Canada’s gold-medal-winning weightlifter, Maude Charron, had an anxious experience at the airport as she left Tokyo shortly after competing and doing a flurry of interviews. Passengers have to get a COVID-19 test within 72 hours of departure, and in the whirlwind of the Games, Charron didn’t realize she had taken her test too early, meaning it had expired and therefore not accepted at the airport in Tokyo for boarding. She raced off to get an express test at the airport and got her negative result just in time to board.

She didn’t get to fly home with any fellow weightlifters, but she did meet Canadian rugby and table tennis players on the plane. Air Canada surprised the gold medalist with cake and popcorn in Vancouver while she waited for her connecting flight to Montreal. She appreciated the gesture, because there wasn’t much time in Tokyo to have the typical post-competition experience that many Olympians enjoy – finally being able to indulge in junk food.

“Of course, I wish to be able to stay longer to watch other sports, and maybe do the closing ceremony since I didn’t participate at the opening one, and this was my first Olympics,” Charron said from her home in Rimouski, Que. “But I understand the rules. They had to control the spread of COVID.”

It’s a long trip for anyone returning to North America, followed by jetlag, but soon, the resumption of regular life.

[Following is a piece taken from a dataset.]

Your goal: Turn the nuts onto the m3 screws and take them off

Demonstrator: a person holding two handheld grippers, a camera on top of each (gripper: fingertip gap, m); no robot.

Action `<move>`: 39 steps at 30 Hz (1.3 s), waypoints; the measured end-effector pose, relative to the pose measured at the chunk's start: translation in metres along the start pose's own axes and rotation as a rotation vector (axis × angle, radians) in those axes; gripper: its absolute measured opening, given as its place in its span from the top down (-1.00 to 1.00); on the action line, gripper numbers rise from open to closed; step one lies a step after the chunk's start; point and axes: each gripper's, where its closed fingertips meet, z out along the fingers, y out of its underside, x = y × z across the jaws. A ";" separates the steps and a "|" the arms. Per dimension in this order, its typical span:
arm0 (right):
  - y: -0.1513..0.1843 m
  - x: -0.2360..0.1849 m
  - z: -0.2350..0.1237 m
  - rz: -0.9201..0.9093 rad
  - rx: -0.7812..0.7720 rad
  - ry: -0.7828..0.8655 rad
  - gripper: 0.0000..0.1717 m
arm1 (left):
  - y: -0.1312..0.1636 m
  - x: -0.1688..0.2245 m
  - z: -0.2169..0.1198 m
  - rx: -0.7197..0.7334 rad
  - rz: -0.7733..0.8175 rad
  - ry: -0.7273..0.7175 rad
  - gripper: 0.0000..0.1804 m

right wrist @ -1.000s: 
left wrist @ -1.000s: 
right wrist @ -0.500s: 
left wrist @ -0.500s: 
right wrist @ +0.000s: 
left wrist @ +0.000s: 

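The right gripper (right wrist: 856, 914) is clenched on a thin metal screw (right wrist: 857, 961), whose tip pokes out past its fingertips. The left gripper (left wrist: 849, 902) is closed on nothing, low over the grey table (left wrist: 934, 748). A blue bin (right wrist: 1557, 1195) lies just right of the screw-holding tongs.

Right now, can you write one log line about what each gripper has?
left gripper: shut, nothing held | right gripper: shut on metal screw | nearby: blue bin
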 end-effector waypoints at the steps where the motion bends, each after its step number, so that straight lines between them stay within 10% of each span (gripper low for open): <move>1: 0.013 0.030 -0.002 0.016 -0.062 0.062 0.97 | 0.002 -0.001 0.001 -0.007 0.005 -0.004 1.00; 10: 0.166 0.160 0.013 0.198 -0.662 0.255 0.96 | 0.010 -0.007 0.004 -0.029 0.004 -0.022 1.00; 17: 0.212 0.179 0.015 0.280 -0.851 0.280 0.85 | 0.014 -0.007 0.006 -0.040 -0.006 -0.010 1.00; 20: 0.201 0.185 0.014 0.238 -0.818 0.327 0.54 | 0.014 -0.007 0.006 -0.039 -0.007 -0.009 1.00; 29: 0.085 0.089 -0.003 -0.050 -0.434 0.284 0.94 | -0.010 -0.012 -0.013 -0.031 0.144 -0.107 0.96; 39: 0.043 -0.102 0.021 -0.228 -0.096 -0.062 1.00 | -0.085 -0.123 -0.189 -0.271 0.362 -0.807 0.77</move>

“I’m looking forward to going home. I’m burnt out, I’m exhausted,” said sprinter Andre De Grasse, who earned two bronze medals and a gold in Tokyo. “I can’t wait to see my family. … Not looking forward to that flight; it’s about like 18 hours to get back or something …. but I’m just happy to go home. I miss my family and my kids and ready to just take it easy and play dad and have fun with them.”

While balancing departures, the COC also had to pack its performance equipment – everything from weight machines to massage tables. Because the next Olympics is just six months away, that shipment is headed by containership directly to Beijing.

The COC has one last important Canadian to get out of Tokyo – the iconic moose statue that travels to each Olympics and stays in the athletes’ village. He was picked up and moved several times – presumably by mischievous Olympians from rival countries.

“We’ve had to hunt down our moose on several occasions,” Marie-Andrée Lessard, the COC’s director of Games, said with a laugh. “It’s been a real challenge to get everyone home, with rules often changing by the hour. It’s been a real puzzle to fit it altogether, but the team is getting home safe.”